-- Problem description --
Set down a faithful copy of every record below, with no images.

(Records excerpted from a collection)
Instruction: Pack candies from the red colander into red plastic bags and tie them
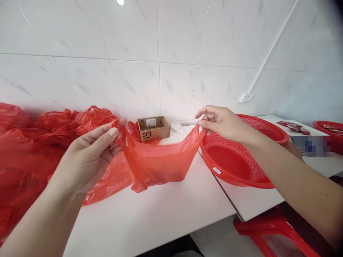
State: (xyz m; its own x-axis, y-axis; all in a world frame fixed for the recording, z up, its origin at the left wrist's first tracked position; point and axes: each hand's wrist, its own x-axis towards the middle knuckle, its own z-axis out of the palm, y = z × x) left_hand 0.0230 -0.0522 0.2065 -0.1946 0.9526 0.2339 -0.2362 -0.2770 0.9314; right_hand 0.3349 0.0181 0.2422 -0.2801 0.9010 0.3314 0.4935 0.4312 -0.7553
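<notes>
A thin red plastic bag [160, 164] hangs stretched between my two hands above the white table [160, 221]. My left hand [92, 150] pinches one handle of the bag between thumb and fingers. The other handle is gripped by my right hand [214, 121], thumb against index finger, with the remaining fingers loosely bent. Between them the bag's mouth sags wide, and its lower part looks slack; whether anything is inside cannot be made out. Just right of the bag, partly behind my right forearm, stands a red plastic basket [230, 160] with perforated sides.
Filled-looking red bags [29, 160] are heaped on the left. An open cardboard box [154, 134] stands near the tiled wall. Another red basket [328, 130], small red packets [293, 126] and a person's hand [293, 148] are at right. A red stool [268, 228] stands below the table edge.
</notes>
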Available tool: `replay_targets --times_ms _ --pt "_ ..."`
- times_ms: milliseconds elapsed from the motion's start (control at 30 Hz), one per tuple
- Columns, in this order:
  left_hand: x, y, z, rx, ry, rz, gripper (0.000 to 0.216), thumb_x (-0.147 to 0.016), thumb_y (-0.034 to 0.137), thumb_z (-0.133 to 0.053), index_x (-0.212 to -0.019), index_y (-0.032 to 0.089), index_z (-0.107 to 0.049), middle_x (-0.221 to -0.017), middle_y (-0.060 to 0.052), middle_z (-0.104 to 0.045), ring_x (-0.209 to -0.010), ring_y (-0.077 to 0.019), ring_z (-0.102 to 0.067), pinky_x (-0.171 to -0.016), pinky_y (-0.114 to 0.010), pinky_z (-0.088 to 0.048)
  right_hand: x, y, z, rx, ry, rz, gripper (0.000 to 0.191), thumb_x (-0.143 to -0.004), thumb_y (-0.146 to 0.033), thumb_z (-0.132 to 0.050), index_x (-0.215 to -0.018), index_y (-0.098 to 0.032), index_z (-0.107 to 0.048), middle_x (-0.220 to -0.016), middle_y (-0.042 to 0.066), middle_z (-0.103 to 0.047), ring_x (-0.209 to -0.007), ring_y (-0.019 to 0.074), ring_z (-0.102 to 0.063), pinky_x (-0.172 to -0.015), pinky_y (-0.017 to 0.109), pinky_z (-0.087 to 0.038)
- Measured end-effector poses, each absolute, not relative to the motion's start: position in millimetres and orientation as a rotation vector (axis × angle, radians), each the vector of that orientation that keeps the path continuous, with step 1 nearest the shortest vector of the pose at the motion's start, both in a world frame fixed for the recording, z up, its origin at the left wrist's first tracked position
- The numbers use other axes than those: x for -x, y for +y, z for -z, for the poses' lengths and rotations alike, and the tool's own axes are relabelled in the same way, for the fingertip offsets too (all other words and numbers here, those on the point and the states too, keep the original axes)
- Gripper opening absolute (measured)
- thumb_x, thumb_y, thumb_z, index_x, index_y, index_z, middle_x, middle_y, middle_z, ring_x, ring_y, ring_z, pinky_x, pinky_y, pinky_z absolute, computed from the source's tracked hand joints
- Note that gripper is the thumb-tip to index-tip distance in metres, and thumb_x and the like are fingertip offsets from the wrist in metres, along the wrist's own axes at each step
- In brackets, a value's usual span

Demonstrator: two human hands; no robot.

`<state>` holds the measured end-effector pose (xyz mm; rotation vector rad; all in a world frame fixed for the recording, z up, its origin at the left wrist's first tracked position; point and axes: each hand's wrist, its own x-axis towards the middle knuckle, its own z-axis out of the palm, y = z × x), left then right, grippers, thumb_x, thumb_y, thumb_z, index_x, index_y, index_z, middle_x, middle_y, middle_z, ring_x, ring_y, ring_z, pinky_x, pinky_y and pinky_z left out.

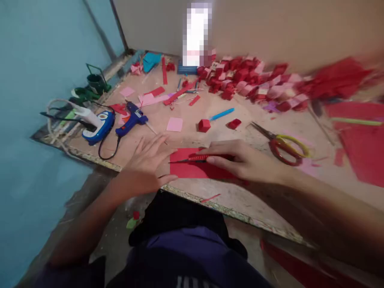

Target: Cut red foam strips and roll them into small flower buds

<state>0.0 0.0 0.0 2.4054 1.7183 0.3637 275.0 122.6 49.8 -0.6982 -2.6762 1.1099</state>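
Note:
A rectangle of red paper [192, 171] lies near the front edge of the table. My right hand [237, 158] rests over its right part, fingers closed around a red ribbed box cutter [198, 158]. The cutter's thin dark blade points left and lies along the paper. My left hand [150, 160] is spread flat, its fingertips and thumb at the paper's left end. Just beyond the paper are a pink paper square [174, 124], a small red paper box [204, 125], a blue pen [222, 114] and another small red folded piece [234, 123].
Scissors [285, 148] with red and yellow handles lie right of my right hand. A blue glue gun [133, 119] and a blue power strip [99, 128] with cords sit at left. Many red and pink paper pieces [246, 78] are heaped at the back. Red sheets [360, 140] lie at right.

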Motion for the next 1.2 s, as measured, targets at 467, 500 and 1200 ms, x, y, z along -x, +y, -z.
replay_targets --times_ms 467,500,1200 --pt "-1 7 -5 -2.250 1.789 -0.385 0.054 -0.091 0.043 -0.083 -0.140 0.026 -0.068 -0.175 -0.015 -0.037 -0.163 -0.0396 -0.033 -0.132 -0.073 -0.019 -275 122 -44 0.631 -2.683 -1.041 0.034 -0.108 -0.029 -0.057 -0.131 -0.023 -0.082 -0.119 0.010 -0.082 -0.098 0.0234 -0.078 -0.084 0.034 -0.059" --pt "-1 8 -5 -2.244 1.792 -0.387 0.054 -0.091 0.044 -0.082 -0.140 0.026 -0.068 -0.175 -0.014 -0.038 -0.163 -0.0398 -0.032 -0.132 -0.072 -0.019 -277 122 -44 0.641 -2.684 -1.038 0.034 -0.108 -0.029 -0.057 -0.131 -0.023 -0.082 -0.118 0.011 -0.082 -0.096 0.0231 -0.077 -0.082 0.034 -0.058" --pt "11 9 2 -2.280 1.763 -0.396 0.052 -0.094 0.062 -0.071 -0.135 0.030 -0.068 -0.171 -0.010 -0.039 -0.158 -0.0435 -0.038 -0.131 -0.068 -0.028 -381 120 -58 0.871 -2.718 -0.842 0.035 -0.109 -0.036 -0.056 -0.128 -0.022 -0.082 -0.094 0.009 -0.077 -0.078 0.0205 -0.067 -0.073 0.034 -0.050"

-- Answer space --
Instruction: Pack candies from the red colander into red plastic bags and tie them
State: (xyz m; its own x-axis, y-axis; all in a world frame fixed for the recording, z up, its origin at the left wrist's first tracked position; point and axes: each hand's wrist, its own x-axis towards the middle knuckle, its own z-axis out of the palm, y = z × x) left_hand 0.0230 -0.0522 0.2065 -0.1946 0.9526 0.2339 -0.2362 -0.2770 0.9314; right_hand 0.3349 0.0181 0.2422 -0.2801 0.9010 0.3314 0.4935 0.4312 -0.7553
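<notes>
A thin red plastic bag [160, 164] hangs stretched between my two hands above the white table [160, 221]. My left hand [92, 150] pinches one handle of the bag between thumb and fingers. The other handle is gripped by my right hand [214, 121], thumb against index finger, with the remaining fingers loosely bent. Between them the bag's mouth sags wide, and its lower part looks slack; whether anything is inside cannot be made out. Just right of the bag, partly behind my right forearm, stands a red plastic basket [230, 160] with perforated sides.
Filled-looking red bags [29, 160] are heaped on the left. An open cardboard box [154, 134] stands near the tiled wall. Another red basket [328, 130], small red packets [293, 126] and a person's hand [293, 148] are at right. A red stool [268, 228] stands below the table edge.
</notes>
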Available tool: `replay_targets --times_ms _ --pt "_ ..."`
- times_ms: milliseconds elapsed from the motion's start (control at 30 Hz), one per tuple
- Columns, in this order:
  left_hand: x, y, z, rx, ry, rz, gripper (0.000 to 0.216), thumb_x (-0.147 to 0.016), thumb_y (-0.034 to 0.137), thumb_z (-0.133 to 0.053), index_x (-0.212 to -0.019), index_y (-0.032 to 0.089), index_z (-0.107 to 0.049), middle_x (-0.221 to -0.017), middle_y (-0.060 to 0.052), middle_z (-0.104 to 0.045), ring_x (-0.209 to -0.010), ring_y (-0.077 to 0.019), ring_z (-0.102 to 0.067), pinky_x (-0.171 to -0.016), pinky_y (-0.114 to 0.010), pinky_z (-0.088 to 0.048)
  right_hand: x, y, z, rx, ry, rz, gripper (0.000 to 0.191), thumb_x (-0.143 to -0.004), thumb_y (-0.146 to 0.033), thumb_z (-0.132 to 0.050), index_x (-0.215 to -0.018), index_y (-0.098 to 0.032), index_z (-0.107 to 0.048), middle_x (-0.220 to -0.016), middle_y (-0.042 to 0.066), middle_z (-0.103 to 0.047), ring_x (-0.209 to -0.007), ring_y (-0.019 to 0.074), ring_z (-0.102 to 0.063), pinky_x (-0.172 to -0.015), pinky_y (-0.017 to 0.109), pinky_z (-0.087 to 0.038)
- Measured end-effector poses, each absolute, not relative to the motion's start: position in millimetres and orientation as a rotation vector (axis × angle, radians), each the vector of that orientation that keeps the path continuous, with step 1 nearest the shortest vector of the pose at the motion's start, both in a world frame fixed for the recording, z up, its origin at the left wrist's first tracked position
- The numbers use other axes than those: x for -x, y for +y, z for -z, for the poses' lengths and rotations alike, and the tool's own axes are relabelled in the same way, for the fingertip offsets too (all other words and numbers here, those on the point and the states too, keep the original axes)
- Gripper opening absolute (measured)
- thumb_x, thumb_y, thumb_z, index_x, index_y, index_z, middle_x, middle_y, middle_z, ring_x, ring_y, ring_z, pinky_x, pinky_y, pinky_z absolute, computed from the source's tracked hand joints
- Note that gripper is the thumb-tip to index-tip distance in metres, and thumb_x and the like are fingertip offsets from the wrist in metres, along the wrist's own axes at each step
- In brackets, a value's usual span

Demonstrator: two human hands; no robot.

`<state>` holds the measured end-effector pose (xyz mm; rotation vector rad; all in a world frame fixed for the recording, z up, its origin at the left wrist's first tracked position; point and axes: each hand's wrist, its own x-axis towards the middle knuckle, its own z-axis out of the palm, y = z × x), left then right, grippers, thumb_x, thumb_y, thumb_z, index_x, index_y, index_z, middle_x, middle_y, middle_z, ring_x, ring_y, ring_z, pinky_x, pinky_y and pinky_z left out.


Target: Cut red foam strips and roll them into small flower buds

<state>0.0 0.0 0.0 2.4054 1.7183 0.3637 275.0 122.6 49.8 -0.6982 -2.6762 1.1099</state>
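Note:
A rectangle of red paper [192, 171] lies near the front edge of the table. My right hand [237, 158] rests over its right part, fingers closed around a red ribbed box cutter [198, 158]. The cutter's thin dark blade points left and lies along the paper. My left hand [150, 160] is spread flat, its fingertips and thumb at the paper's left end. Just beyond the paper are a pink paper square [174, 124], a small red paper box [204, 125], a blue pen [222, 114] and another small red folded piece [234, 123].
Scissors [285, 148] with red and yellow handles lie right of my right hand. A blue glue gun [133, 119] and a blue power strip [99, 128] with cords sit at left. Many red and pink paper pieces [246, 78] are heaped at the back. Red sheets [360, 140] lie at right.
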
Motion for the next 1.2 s, as measured, targets at 467, 500 and 1200 ms, x, y, z along -x, +y, -z.
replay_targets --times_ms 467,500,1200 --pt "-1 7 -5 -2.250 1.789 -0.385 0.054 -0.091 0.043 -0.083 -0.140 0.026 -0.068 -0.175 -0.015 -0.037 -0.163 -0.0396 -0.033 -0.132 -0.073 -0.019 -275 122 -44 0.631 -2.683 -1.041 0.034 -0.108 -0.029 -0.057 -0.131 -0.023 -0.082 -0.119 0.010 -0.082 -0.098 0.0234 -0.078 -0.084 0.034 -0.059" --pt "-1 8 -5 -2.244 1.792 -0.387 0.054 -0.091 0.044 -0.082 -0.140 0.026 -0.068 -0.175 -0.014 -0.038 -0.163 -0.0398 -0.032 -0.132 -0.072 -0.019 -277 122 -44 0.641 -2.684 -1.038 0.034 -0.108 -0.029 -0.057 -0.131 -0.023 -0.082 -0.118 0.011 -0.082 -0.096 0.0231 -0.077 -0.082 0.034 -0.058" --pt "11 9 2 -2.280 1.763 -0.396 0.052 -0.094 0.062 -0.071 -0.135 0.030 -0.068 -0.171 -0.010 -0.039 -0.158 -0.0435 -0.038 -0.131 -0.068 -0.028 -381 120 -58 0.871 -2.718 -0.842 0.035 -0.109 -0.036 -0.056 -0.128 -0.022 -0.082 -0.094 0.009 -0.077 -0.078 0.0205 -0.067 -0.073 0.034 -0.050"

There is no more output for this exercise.